Carignan a déclaré qu'elle souhaitait voir le gouvernement mandater l'éducation aux médias pour aider à lutter contre la propagation des théories du complot.
« L'éducation est un facteur important. De plus, je crois que le gouvernement doit revoir comment il financera les médias traditionnels. La pandémie a accéléré le problème qui était déjà là. Les médias traversaient une grande crise financière, mais avec la pandémie, cette crise s'est aggravée », a-t-elle déclaré. "Après la pandémie, si vous voulez avoir ce type de vérification des faits qui sépare les vraies informations des fausses nouvelles, nous devons trouver de nouvelles façons de financer les médias."
Début octobre, Facebook a annoncé qu'il réprimerait le contenu de QAnon, interdisant de nombreux groupes qui hébergeaient du contenu sur la théorie du complot. Parmi ces groupes se trouvaient des pages axées sur le Canada comptant des milliers de membres. Alors que View a déclaré qu'il pensait que la répression contribuerait à limiter sa propagation, Argentino a émis une note plus pessimiste, arguant qu'il existe de nombreuses autres plateformes alternatives.
"Beaucoup d'influenceurs disent" Suivez-moi sur Parler, suivez-moi sur Gab "", a-t-il déclaré, faisant référence à deux sites de médias sociaux de niche qui ont été fortement critiqués pour avoir hébergé des théories du complot, des vues alt-right et d'autres contenus ciblés par sites plus connus. « Ils montrent aux gens comment rejoindre ces plateformes. Ce n'est pas très difficile de les rejoindre. Le message est déjà passé dans ces communautés que Facebook, Twitter et YouTube font partie du Deep State.

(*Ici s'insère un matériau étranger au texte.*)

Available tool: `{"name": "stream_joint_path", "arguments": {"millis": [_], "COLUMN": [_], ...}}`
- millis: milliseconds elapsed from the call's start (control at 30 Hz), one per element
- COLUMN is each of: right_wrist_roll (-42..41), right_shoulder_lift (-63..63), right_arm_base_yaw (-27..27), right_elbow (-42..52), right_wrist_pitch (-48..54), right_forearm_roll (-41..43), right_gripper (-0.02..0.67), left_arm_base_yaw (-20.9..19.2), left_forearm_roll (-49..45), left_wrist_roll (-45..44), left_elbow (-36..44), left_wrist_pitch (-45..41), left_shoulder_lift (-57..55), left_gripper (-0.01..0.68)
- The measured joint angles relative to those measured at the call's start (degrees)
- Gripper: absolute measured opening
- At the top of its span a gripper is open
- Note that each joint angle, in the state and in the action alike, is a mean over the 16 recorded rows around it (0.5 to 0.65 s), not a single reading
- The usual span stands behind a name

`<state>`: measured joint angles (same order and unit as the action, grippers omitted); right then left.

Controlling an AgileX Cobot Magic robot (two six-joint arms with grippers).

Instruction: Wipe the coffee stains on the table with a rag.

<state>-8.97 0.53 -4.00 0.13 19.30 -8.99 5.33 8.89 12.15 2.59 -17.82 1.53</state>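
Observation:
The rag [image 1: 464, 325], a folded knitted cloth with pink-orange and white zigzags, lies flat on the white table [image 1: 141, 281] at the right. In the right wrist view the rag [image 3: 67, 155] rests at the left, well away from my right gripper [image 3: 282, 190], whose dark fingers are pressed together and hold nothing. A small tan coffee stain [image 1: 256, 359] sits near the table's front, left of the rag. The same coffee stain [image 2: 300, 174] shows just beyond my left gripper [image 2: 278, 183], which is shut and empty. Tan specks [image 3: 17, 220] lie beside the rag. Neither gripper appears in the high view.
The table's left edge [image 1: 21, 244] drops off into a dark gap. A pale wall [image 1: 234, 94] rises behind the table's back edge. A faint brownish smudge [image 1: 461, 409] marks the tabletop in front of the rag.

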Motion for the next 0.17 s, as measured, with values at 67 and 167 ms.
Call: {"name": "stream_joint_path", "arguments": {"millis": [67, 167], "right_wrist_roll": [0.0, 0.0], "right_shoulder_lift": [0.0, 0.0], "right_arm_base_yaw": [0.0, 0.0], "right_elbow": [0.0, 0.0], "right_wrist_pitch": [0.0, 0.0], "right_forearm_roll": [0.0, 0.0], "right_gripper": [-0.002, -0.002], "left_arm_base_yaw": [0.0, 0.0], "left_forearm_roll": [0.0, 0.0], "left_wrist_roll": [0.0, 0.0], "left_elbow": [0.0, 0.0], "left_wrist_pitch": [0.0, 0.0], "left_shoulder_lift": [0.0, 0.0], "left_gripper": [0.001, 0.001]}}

Mardi, le public américain aura son dernier mot sur la question de savoir si Trump obtient encore quatre ans au pouvoir. Mais même la carrière politique de Trump touche à sa fin, View ne pense pas que la même chose arrivera à QAnon, que ce soit aux États-Unis ou à l'étranger.
«Les adeptes de QAnon le verront comme le Deep State riposte. Mais ils verront probablement cela comme perdre une bataille, pas la guerre », a déclaré View. "Beaucoup d'entre eux sont beaucoup trop investis pour abandonner maintenant."